"C'est comme l'âge de pierre": pionnier dans la robotique, les téléviseurs et les jeux vidéo, pourquoi le Japon est aujourd’hui à la traîne sur l’intelligence artificielle
Le Japon a pris un certain retard dans l’utilisation et le développement de l’intelligence artificielle. Face à une culture d’entreprise parfois jugée trop rigide et prudente, le gouvernement nippon veut accélérer. Et des start-up émergent déjà. Le Japon a-t-il un problème avec l’intelligence artificielle ? C’est en tout cas ce que laissent penser plusieurs études, qui soulignent le retard du pays dans l’adoption de l’IA dans le monde du travail et l’industrie. Une situation d’autant plus surprenante que le Japon fait face à une pénurie de main-d’œuvre majeure, aggravée par un vieillissement démographique rapide . Sans réformes structurelles, le pays pourrait perdre 9,56 millions de travailleurs d’ici 2040, ramenant sa population active à 57,68 millions de personnes. Dans le même temps, les plus de 65 ans représentent déjà plus de 29% de la population, soit environ 36 millions de personnes, une proportion qui pourrait atteindre 35% d’ici 2040.

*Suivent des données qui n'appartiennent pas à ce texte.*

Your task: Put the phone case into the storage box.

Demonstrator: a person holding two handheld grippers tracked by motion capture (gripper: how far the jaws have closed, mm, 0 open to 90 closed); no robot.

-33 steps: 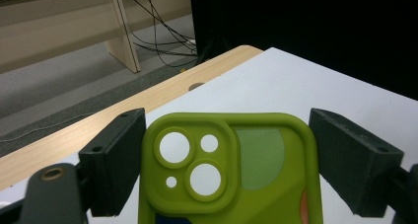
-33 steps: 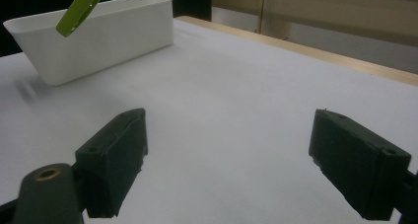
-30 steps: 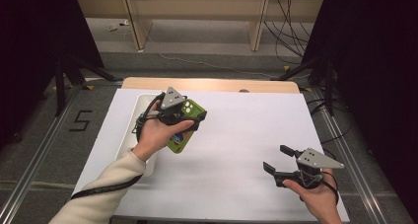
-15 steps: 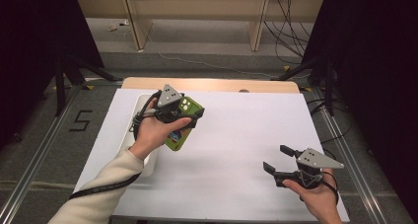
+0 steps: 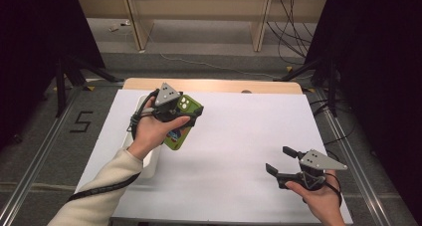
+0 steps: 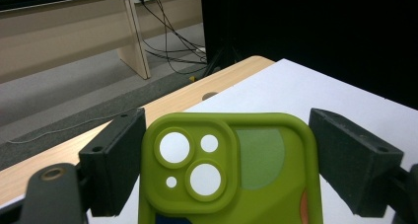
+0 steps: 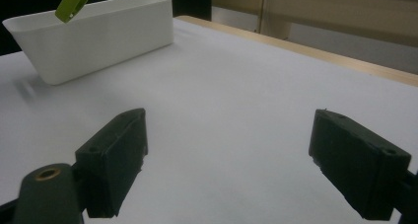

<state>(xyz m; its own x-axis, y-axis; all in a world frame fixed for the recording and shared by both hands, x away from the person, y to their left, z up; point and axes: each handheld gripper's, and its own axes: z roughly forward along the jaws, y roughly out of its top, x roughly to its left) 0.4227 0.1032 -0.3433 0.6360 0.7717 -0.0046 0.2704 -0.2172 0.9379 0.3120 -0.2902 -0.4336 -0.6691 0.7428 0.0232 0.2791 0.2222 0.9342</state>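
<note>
item: green phone case (image 5: 180, 124), held off the counter (image 5: 239, 136) in the left tongs (image 5: 191, 117), both jaws pressed on its 2 long edges, camera-cutout end leading away from the hand. long axis: runs along the tongs, slanting toward the counter's far side. white tray (image 5: 149, 159): lies just below and to the hand's side of the case, so the left hand is the nearer. right tongs (image 5: 280, 160): jaws wide apart, holding nothing, well apart at the near right corner.
</note>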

Sur le papier, les entreprises japonaises devraient donc constituer un terrain particulièrement favorable à l’adoption de l’IA pour automatiser certaines tâches et compenser le manque de travailleurs. Pourtant, le pays semble encore loin du compte. Selon un rapport publié fin 2025 par l’OCDE, seuls 8,4% des travailleurs japonais utilisent l’IA dans le cadre de leur activité professionnelle. À titre de comparaison, cette proportion atteint environ 50% aux États-Unis et 32% au Royaume-Uni, selon Gallup. À Singapour, l’un des pays asiatiques où l’adoption de l’IA est la plus forte, 56% des travailleurs déclarent même l’utiliser “plusieurs fois par semaine”.
Une situation étonnante pour l’un des pays qui, des années 1970 aux années 1990, était perçu comme une véritable superpuissance industrielle et technologique. Walkman, téléviseurs, magnétoscopes, appareils photo, consoles Nintendo, robotique industrielle et électronique grand public : le Japon a longtemps incarné l’image d’une nation en avance sur son temps, au point de nourrir l’imaginaire d’un pays venu du futur. Quarante ans plus tard, le contraste est saisissant… dans la course à l’intelligence artificielle, Tokyo semble cette fois avoir pris du retard.
Le retard du Japon dans l’intelligence artificielle s’explique notamment par une culture d’entreprise peu encline à prendre des risques, une forte dépendance à des systèmes et processus encore analogiques, ainsi qu’une pénurie de talents dans le numérique. À cela s’ajoute une culture de la prudence et du consensus, profondément ancrée dans les entreprises japonaises, qui peut ralentir la prise de décision et l’expérimentation. Face à une technologie qui évolue à un rythme effréné, cette approche pourrait ainsi empêcher les entreprises japonaises de prendre le virage de l’IA aussi rapidement que leurs concurrentes étrangères.
Le frein ne serait toutefois pas uniquement culturel : la structure même des entreprises japonaises semble également ralentir l’adoption de l’IA. Selon une enquête de Nikkei Research et Reuters largement reprise dans le pays, environ 41% des entreprises japonaises n’ont aucun projet d’utilisation de l’IA générative.